The 1377 archives of the town of Viterbe, between Rome and Florence, furnish the first edict seeking to regulate or even forbid games of chance and money. These records cite the naïbbi as having been brought to Italy by the "sarrasin" Hayl. This marks the beginning of a long list of interdictions.
The first nearly complete tarot (74 of 78 cards) to come down to us is the early 15th century (c.1420-1425) Visconti-Sforza princely Tarot. It is known as the "Pierpont Morgan Bergame", and was probably painted by Bonifacio Bembo. Of these princely tarots, there remain 239 cards from 11 different decks. They are large, hand-painted on thick cardboard and could not have been used as a game.
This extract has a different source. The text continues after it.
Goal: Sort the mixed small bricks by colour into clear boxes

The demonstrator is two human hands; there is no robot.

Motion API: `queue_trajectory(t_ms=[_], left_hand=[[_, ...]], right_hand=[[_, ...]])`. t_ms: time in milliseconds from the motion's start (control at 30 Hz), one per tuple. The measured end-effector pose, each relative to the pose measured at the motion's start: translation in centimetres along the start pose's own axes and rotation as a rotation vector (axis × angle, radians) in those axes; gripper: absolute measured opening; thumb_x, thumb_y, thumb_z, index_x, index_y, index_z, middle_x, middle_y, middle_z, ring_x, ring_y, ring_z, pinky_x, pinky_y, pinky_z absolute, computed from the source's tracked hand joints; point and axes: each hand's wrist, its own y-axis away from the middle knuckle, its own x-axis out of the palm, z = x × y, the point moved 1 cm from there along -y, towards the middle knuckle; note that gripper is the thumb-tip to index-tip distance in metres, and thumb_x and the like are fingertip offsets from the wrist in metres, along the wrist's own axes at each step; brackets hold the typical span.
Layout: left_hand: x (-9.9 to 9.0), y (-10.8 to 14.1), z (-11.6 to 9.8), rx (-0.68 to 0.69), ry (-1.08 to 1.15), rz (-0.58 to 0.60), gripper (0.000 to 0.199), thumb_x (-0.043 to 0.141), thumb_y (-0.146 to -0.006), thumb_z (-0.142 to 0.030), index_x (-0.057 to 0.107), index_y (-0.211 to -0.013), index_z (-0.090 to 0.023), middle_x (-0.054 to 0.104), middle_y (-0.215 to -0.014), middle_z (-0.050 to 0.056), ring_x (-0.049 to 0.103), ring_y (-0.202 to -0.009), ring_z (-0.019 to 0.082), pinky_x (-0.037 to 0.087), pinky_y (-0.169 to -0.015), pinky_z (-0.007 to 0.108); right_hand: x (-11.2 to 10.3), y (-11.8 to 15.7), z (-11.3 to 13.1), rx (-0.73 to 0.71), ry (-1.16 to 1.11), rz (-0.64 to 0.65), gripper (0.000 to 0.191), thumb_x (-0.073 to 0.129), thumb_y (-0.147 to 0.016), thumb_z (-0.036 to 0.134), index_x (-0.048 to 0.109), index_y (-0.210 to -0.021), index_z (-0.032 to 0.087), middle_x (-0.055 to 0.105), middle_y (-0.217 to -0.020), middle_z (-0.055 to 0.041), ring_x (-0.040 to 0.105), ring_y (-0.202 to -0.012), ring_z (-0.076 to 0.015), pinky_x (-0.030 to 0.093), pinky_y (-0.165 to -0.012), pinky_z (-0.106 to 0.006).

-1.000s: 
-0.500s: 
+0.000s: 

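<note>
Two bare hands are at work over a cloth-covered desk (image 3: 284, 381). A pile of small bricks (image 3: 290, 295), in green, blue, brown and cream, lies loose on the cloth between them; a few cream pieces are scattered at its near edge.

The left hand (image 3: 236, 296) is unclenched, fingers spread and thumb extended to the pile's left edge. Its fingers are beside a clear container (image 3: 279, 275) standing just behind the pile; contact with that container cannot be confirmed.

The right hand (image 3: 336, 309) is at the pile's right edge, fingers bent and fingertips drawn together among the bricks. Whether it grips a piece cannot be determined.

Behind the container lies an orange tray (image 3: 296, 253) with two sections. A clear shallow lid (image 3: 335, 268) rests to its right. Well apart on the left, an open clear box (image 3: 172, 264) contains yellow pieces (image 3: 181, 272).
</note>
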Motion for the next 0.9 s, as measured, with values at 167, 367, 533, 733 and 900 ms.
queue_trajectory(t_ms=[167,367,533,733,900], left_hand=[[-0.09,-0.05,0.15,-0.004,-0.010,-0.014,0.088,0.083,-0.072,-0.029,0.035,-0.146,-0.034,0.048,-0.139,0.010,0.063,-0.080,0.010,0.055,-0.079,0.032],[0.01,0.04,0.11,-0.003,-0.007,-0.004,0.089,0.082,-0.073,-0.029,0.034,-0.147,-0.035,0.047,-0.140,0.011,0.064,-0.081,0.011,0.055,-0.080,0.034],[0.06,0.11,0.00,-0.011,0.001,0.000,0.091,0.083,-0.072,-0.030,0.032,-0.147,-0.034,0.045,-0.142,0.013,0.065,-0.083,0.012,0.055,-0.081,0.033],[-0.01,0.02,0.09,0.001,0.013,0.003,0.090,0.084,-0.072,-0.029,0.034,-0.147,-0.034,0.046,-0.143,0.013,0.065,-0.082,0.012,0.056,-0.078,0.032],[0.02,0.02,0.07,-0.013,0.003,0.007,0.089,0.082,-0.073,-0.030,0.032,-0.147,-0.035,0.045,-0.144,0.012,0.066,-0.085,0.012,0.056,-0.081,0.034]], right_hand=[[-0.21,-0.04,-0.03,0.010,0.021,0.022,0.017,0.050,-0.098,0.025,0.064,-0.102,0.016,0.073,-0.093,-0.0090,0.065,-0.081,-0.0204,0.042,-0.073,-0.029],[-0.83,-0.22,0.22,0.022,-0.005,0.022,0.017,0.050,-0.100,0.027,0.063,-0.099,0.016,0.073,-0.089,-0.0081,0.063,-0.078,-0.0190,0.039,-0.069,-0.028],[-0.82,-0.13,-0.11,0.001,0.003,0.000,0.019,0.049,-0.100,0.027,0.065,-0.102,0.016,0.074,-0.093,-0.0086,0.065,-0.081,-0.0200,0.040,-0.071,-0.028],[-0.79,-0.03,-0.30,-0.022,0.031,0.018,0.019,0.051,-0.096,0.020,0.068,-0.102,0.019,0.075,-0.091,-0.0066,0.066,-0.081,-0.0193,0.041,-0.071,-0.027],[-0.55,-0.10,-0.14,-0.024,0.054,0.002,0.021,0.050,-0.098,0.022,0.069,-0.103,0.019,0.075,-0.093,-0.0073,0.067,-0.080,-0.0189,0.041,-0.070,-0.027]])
To the basic game are added 21 + 1 cards which the Italians called TRIOMPHES and the French ATOUTS or "trumps". Numbered from 1 to 21, with an unnumbered 22nd called the Excuse, Fool or Mat, these trumps dominate all the others and guarantee victory.
The Tarot's success among the popular classes was stunning. Played for money, the game spread like wildfire.
It also seduced the ruling classes: numerous Princely Tarots, illuminated by the finest artists of the day, have come down to us: Visconti-Sforza Tarot (Milan, c. 1425), "Charles VI" Tarot (Northern Italy, late 15th century), etc. These tarots were probably used only for divination.
We also possess a few 16th (tarot of Catelin Geofroy) and 17th (tarots of Jacques Viéville, Jean Noblet and "anonyme parisien") century popular versions, stencil-coloured woodblock prints.